+++ DATA EXTRACTS +++
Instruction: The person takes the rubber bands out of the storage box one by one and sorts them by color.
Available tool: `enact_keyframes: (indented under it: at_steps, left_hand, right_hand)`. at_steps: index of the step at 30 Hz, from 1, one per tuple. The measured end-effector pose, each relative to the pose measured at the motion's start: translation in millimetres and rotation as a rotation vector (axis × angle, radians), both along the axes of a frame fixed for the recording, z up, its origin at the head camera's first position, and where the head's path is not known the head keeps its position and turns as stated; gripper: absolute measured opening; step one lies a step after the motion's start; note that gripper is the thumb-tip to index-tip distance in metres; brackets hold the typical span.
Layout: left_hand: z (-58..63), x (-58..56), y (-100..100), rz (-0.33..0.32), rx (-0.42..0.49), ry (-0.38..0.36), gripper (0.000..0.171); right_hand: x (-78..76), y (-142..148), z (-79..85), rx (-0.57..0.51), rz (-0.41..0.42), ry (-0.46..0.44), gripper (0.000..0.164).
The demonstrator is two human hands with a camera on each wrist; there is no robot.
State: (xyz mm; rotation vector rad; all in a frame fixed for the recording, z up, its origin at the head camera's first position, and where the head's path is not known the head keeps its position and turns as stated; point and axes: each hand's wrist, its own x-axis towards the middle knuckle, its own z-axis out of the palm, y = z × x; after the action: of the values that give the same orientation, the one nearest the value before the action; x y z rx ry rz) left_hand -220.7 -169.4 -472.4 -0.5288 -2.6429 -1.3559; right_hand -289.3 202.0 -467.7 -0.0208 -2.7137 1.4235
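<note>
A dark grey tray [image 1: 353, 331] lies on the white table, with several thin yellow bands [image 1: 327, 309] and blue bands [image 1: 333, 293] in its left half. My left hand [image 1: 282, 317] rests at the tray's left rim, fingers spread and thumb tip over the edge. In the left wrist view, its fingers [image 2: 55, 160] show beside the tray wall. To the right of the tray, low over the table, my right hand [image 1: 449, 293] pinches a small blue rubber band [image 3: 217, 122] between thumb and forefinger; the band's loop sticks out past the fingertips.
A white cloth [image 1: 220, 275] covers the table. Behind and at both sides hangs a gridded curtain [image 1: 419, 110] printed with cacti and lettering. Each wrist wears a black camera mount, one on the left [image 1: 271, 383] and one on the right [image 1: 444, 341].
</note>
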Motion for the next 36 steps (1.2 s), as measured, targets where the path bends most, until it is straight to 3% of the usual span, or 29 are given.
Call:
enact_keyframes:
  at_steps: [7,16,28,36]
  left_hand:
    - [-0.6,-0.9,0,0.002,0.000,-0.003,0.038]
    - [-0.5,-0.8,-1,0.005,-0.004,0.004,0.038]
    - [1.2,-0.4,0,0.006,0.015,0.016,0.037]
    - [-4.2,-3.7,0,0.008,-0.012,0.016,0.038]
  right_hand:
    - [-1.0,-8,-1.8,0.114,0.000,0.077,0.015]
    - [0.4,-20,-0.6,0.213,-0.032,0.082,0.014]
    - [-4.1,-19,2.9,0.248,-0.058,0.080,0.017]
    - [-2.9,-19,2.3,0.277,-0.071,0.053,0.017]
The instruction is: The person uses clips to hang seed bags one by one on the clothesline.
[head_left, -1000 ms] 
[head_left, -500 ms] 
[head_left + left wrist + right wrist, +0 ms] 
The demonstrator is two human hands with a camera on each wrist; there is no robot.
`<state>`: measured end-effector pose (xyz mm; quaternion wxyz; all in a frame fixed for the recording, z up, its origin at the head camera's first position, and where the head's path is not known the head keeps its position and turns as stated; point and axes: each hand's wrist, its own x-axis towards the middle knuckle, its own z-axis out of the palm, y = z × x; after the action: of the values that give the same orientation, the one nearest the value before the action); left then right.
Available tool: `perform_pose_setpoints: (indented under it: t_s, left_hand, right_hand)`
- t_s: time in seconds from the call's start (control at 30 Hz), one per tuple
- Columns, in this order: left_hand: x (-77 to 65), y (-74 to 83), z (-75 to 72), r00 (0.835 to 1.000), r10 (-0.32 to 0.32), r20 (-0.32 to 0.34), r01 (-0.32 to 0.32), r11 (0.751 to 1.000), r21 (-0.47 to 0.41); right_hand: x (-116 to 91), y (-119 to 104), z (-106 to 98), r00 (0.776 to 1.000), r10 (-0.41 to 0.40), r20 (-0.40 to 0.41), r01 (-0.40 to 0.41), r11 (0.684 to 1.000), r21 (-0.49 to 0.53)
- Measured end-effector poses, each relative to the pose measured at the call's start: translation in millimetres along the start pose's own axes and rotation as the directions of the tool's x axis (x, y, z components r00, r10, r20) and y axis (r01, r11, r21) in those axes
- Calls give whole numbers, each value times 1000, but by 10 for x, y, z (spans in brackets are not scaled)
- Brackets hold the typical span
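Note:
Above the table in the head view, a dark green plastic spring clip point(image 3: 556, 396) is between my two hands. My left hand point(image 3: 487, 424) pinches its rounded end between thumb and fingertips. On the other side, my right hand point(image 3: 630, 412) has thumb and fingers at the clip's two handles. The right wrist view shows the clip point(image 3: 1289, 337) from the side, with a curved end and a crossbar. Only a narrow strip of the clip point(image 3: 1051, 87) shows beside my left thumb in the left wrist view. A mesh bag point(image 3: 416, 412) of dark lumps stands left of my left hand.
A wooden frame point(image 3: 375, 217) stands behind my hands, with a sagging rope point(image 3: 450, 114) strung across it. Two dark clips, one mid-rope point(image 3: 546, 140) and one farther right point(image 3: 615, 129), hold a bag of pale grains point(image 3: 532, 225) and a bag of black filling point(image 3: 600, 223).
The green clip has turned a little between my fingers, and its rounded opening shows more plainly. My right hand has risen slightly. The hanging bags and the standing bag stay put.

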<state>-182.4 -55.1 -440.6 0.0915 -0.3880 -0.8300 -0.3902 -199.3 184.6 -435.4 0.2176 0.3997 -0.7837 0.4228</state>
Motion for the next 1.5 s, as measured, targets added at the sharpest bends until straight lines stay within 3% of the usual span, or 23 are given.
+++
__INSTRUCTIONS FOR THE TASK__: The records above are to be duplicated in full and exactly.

__TASK SOLUTION__:
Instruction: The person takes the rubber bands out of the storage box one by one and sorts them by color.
Available tool: `enact_keyframes: (indented under it: at_steps, left_hand, right_hand)`. at_steps: index of the step at 30 Hz, from 1, one per tuple. The measured end-effector pose, each relative to the pose measured at the motion's start: translation in millimetres and rotation as a rotation vector (axis × angle, radians), both along the axes of a frame fixed for the recording, z up, its origin at the head camera's first position, and where the head's path is not known the head keeps its position and turns as stated; gripper: absolute measured opening; step one lies a step after the motion's start; note that gripper is the thumb-tip to index-tip distance in metres; brackets hold the typical span.
Layout: left_hand: z (-58..63), x (-58..56), y (-100..100), rz (-0.33..0.32), rx (-0.42..0.49), ry (-0.38..0.36), gripper (0.000..0.171); right_hand: x (-78..76), y (-142..148), z (-79..85), rx (-0.57..0.51), rz (-0.41..0.42), ry (-0.46..0.44), gripper (0.000..0.164).
The demonstrator is two human hands with a camera on each wrist; there is no robot.
State: (xyz mm; rotation vector rad; all in a frame fixed for the recording, z up, its origin at the head camera's first position, and where the head's path is not known the head keeps its position and turns as stated; point and axes: each hand's wrist, its own x-axis towards the middle knuckle, its own z-axis out of the palm, y = z × x; after the action: of the values that give the same orientation, the one nearest the value before the action; x y z rx ry rz) left_hand -220.7 -169.4 -472.4 -0.5288 -2.6429 -1.3559; right_hand -289.3 202.0 -467.7 -0.0208 -2.7137 1.4235
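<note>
A dark grey tray [image 1: 353, 331] lies on the white table, with several thin yellow bands [image 1: 327, 309] and blue bands [image 1: 333, 293] in its left half. My left hand [image 1: 282, 317] rests at the tray's left rim, fingers spread and thumb tip over the edge. In the left wrist view, its fingers [image 2: 55, 160] show beside the tray wall. To the right of the tray, low over the table, my right hand [image 1: 449, 293] pinches a small blue rubber band [image 3: 217, 122] between thumb and forefinger; the band's loop sticks out past the fingertips.
A white cloth [image 1: 220, 275] covers the table. Behind and at both sides hangs a gridded curtain [image 1: 419, 110] printed with cacti and lettering. Each wrist wears a black camera mount, one on the left [image 1: 271, 383] and one on the right [image 1: 444, 341].
</note>
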Motion for the next 36 steps (1.2 s), as measured, targets where the path bends most, until it is straight to 3% of the usual span, or 29 are given.
Call:
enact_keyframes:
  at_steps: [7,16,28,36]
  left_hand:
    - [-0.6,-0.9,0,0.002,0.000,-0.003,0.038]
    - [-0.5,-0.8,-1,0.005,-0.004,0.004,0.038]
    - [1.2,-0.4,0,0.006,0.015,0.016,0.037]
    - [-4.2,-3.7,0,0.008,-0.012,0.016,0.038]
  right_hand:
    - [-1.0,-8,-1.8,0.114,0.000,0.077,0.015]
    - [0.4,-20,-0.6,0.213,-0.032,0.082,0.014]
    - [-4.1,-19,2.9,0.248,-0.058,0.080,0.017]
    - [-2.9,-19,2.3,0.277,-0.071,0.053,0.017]
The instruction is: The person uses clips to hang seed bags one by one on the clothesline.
[head_left, -1000 ms] 
[head_left, -500 ms] 
[head_left + left wrist + right wrist, +0 ms] 
The demonstrator is two human hands with a camera on each wrist; there is no robot.
`<state>`: measured end-effector pose (xyz mm; quaternion wxyz; all in a frame fixed for the recording, z up, its origin at the head camera's first position, and where the head's path is not known the head keeps its position and turns as stated; point and axes: each hand's wrist, its own x-axis towards the middle knuckle, its own z-axis out of the palm, y = z × x; after the action: of the values that give the same orientation, the one nearest the value before the action); left then right.
Available tool: `perform_pose_setpoints: (indented under it: t_s, left_hand, right_hand)`
- t_s: time in seconds from the call's start (control at 30 Hz), one per tuple
- Columns, in this order: left_hand: x (-77 to 65), y (-74 to 83), z (-75 to 72), r00 (0.835 to 1.000), r10 (-0.32 to 0.32), r20 (-0.32 to 0.34), r01 (-0.32 to 0.32), r11 (0.751 to 1.000), r21 (-0.47 to 0.41); right_hand: x (-116 to 91), y (-119 to 104), z (-106 to 98), r00 (0.776 to 1.000), r10 (-0.41 to 0.40), r20 (-0.40 to 0.41), r01 (-0.40 to 0.41), r11 (0.684 to 1.000), r21 (-0.49 to 0.53)
- Measured end-effector poses, each relative to the pose measured at the call's start: translation in millimetres along the start pose's own axes and rotation as the directions of the tool's x axis (x, y, z components r00, r10, r20) and y axis (r01, r11, r21) in those axes
- Calls give whole numbers, each value times 1000, but by 10 for x, y, z (spans in brackets are not scaled)
- Brackets hold the typical span
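Note:
Above the table in the head view, a dark green plastic spring clip point(image 3: 556, 396) is between my two hands. My left hand point(image 3: 487, 424) pinches its rounded end between thumb and fingertips. On the other side, my right hand point(image 3: 630, 412) has thumb and fingers at the clip's two handles. The right wrist view shows the clip point(image 3: 1289, 337) from the side, with a curved end and a crossbar. Only a narrow strip of the clip point(image 3: 1051, 87) shows beside my left thumb in the left wrist view. A mesh bag point(image 3: 416, 412) of dark lumps stands left of my left hand.
A wooden frame point(image 3: 375, 217) stands behind my hands, with a sagging rope point(image 3: 450, 114) strung across it. Two dark clips, one mid-rope point(image 3: 546, 140) and one farther right point(image 3: 615, 129), hold a bag of pale grains point(image 3: 532, 225) and a bag of black filling point(image 3: 600, 223).
The green clip has turned a little between my fingers, and its rounded opening shows more plainly. My right hand has risen slightly. The hanging bags and the standing bag stay put.
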
<state>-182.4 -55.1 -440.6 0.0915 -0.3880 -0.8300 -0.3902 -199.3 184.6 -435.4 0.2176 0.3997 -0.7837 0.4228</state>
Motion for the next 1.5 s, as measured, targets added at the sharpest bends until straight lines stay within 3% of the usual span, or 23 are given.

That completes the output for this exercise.